« Votre fils ne marchera plus »

Cinq mots qui ont sonné le glas des rêves de tant de familles togolaises pour leur enfant.

La situation de handicap reste encore et toujours une tare et le plus éprouvant des malheurs dans la société togolaise. En cinq mots voilà ainsi scellé le sort de milliers d’enfants condamnés à vivre sans droits et au banc de la société. Un tour des administrations publiques togolaises permet de saisir la représentation réelle des personnes en situation de handicap dans l’imaginaire de l’ « élite » du pays.  Témoignages de cadres de l’administration ayant caché au village leur fils malvoyant ou sourd par honte vue leur position ou récits de promotions professionnelles refusées, pour cause d’infirmité, à de valeureux citoyens qui avaient bravé l’environnement inhospitalier de nos écoles pour décrocher de brillants diplômes. Qu’à cela ne tienne, pour ne pas les avoir trop à charge dans l’administration, l’accès aux concours d’entrée dans la fonction publique leur est rendu difficile, voire impossible. Ces pionniers issus de cette nouvelle race d’exclus et de misérables, que la société prédestine souvent à la mendicité, brillent chaque jour par leur résistance et leur combativité dans leurs fonctions pour démontrer à tous que l’insertion sociale et professionnelle reste possible, que l’on soit infirme, aveugle ou sourd.

Pourtant la dernière assemblée paritaire entre les pays du groupe Afrique Caraïbe Pacifique (ACP) et l’Union Européenne tenue avec faste dans notre chère capitale en novembre 2011, recommandait explicitement dans une des résolutions adoptées « la nécessité de lutter contre les discriminations dont sont victimes les personnes en situation de handicap en Afrique ». Bien que le Togo ait signé en 2008 la convention relative aux droits des personnes handicapées avant de le ratifier en mars 2011, beaucoup reste à faire pour améliorer la perception et l’intégration sociale des personnes en situation de handicap. Le premier effort est sans doute à accomplir au niveau des statistiques, car le flou reste total. Estimé à 44 000 personnes au recensement 1981, le nombre de personnes en situation de handicap au Togo a été évalué par le recensement de 2010 à 83000 personnes au moment où l’Organisation Mondiale de la Santé annonçait, dans ces données annuelles, 630 000 personnes en situation de handicap au Togo. Loin d’une querelle de chiffres, cela révèle la négligence continue et le peu de considération accordée aux questions de handicap dans les différents projets nationaux malgré les conventions signées, ratifiées et les discours officiels. Dans Lomé en pleine reconstruction, que dire de ces trottoirs inaccessibles pour les personnes en situation de handicap et de ces feux tricolores sans aucune signalisation sonore ? Que dire des bâtiments fraichement construits sans rampes d’accès pour personne à mobilité  réduite ?  Oubli ou négligence ?

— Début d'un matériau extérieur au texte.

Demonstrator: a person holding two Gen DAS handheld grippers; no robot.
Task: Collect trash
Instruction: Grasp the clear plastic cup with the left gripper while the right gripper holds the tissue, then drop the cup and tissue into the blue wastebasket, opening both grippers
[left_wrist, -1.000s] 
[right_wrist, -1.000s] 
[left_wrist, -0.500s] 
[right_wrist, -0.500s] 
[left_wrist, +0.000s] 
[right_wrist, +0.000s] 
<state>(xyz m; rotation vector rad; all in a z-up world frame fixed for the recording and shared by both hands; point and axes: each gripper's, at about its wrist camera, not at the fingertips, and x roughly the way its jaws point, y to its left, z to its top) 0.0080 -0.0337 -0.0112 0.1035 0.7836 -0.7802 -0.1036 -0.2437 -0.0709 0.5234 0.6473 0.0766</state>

La psychologie sociale est la première à être incriminée dans cette mauvaise perception d’ensemble. En effet, à l’annonce de la sentence du destin qu’est le handicap, l’imaginaire africain trouve souvent, après le choc, les premières explications dans la sorcellerie. Mystique dira-t-on et non rationnel, certes. Et pourtant « Les aveugles voient », « les sourds entendent » et « les  infirmes marchent »… Tant d’églises, d’évangélistes ont attiré des fidèles et construit leur succès sur les miracles du Saint Esprit en action contre les démons du mal et des ténèbres qui rendent tant de personnes handicapées en Afrique. Les voies du seigneur sont impénétrables.

La malédiction sociale semble pourtant plus forte que la mystique. L’exclusion de toute vie sociale ajoutée à la souffrance que représente une vie en situation de handicap est, selon les témoignages,  le plus difficile à vivre. Exclu du droit d’aimer et d’être aimé ; exclu du droit d’avoir une vie sexuelle accomplie et privé du droit au mariage. Les femmes, quant à elles, sont victimes de viol et délaissées avec leur grossesse sans aucune procédure possible de reconnaissance de paternité. Ces mères deviennent le drame social, toujours présent et visible au coin de la rue. Infirmes ou aveugles, elles mendient pour la survie de leur descendance de père inconnu. Instinct maternel quand tu nous tiens…

Aux côtés de ces souffrances quotidiennes, j’ai fait un rêve. J’ai rêvé que bientôt la langue des signes sera enseignée comme langue seconde dans tous les lycées du Togo. J’ai rêvé que bientôt dans notre cher pays plus aucun bâtiment ne sera construit sans une pensée pour les personnes en situation de handicap. J’ai rêvé qu’à chaque caisse de banque on saura un jour donné de l’importance  aux malvoyants et qu’à chaque point de vente on saura leur rendre la monnaie honnêtement. J’ai rêvé que l’exclusion sociale sera à jamais éradiquée, et, que, tout comme la parité, l’inclusion sera bientôt érigée en loi. Rien de mieux que des personnes en situation de handicap au parlement et dans les conseils municipaux pour faire de ce rêve d’inclusion une réalité. L’imminence des prochaines élections locales et législatives peut permettre d’espérer…

Espérer qu’un jour, dans la société togolaise, nos fils et filles seront considérés, non pour leur handicap, mais pour leur personne.